Establishing a database is to create a warehouse for organizing, storing, and managing data. The attribute description of the metadata of the database about stringed musical instruments is to informationize the relevant data of the Mongolian stringed instruments and manage the tasks of data collection, coding, transmission, storage, retrieval, display, statistical analysis, etc., which provides a theoretical basis for the subsequent database construction service.

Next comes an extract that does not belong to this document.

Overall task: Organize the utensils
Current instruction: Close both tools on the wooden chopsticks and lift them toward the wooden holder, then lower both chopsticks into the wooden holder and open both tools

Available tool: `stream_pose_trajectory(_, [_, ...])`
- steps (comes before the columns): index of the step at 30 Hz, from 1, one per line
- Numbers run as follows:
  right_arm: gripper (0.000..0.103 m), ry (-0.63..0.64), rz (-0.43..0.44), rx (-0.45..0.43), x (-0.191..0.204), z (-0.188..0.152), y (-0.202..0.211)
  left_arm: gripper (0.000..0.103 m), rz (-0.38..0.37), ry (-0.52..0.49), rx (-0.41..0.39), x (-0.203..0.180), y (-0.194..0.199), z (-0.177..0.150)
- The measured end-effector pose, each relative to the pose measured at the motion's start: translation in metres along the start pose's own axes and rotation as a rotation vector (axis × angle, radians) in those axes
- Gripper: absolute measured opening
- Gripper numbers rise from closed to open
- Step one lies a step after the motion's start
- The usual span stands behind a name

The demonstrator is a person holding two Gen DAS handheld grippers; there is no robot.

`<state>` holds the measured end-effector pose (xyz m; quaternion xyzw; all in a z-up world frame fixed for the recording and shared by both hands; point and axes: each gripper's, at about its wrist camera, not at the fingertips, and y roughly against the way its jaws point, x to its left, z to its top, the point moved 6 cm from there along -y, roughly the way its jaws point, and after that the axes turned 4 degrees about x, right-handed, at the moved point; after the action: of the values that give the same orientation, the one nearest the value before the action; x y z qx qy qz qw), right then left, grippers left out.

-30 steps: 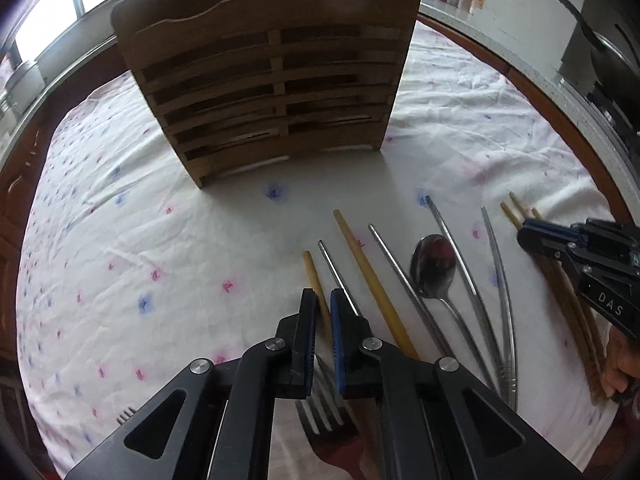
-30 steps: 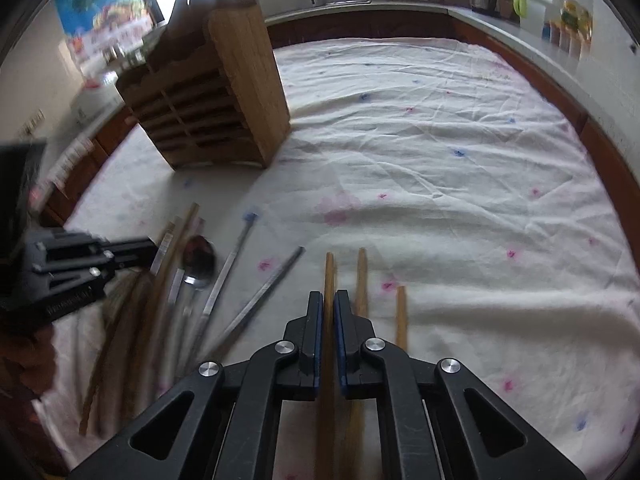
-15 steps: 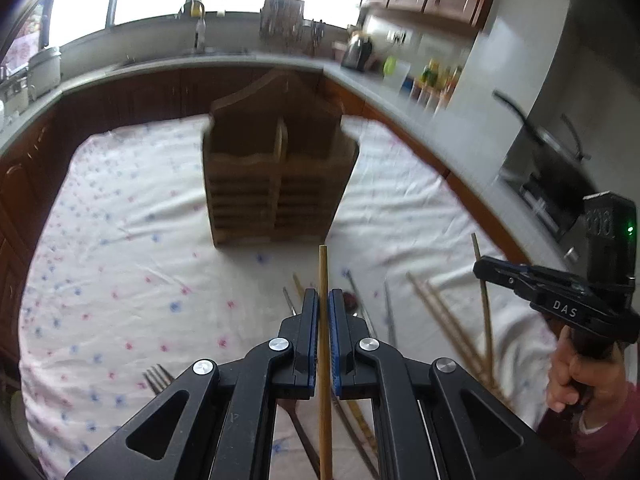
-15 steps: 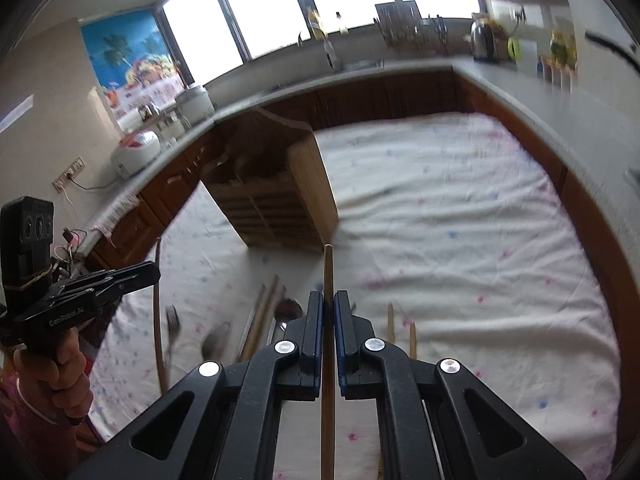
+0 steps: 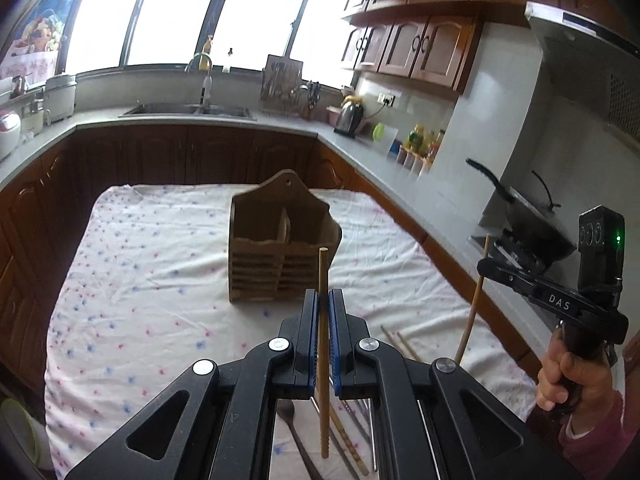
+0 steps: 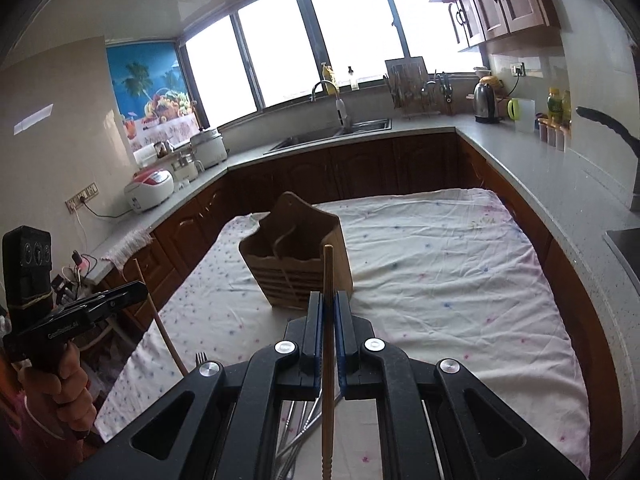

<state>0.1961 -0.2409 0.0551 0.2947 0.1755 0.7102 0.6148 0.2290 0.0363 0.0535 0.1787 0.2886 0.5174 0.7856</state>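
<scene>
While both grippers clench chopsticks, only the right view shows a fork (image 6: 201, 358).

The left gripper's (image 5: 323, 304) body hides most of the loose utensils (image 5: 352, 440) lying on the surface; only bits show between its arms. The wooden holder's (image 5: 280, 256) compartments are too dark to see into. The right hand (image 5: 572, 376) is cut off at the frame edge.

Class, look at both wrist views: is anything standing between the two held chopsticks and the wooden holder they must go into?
Nothing visible. Between each chopstick, held upright, and the wooden holder lies only bare tablecloth; loose utensils lie nearer than the grippers.
</scene>
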Motion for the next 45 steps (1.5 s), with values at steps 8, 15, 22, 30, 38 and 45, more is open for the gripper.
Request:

The metadata elements of Mongolian stringed instruments are described, and then they are combined into different categories to establish the basic framework of database structure. The metadata framework of Mongolian stringed instruments is composed of 16 different element categories, and each element contains subelements, which can be further split and nested, as shown in Figure 6.
3.3. Function Module Design
The database system of stringed instruments is mainly composed of the following functions that are shown in Figure 7.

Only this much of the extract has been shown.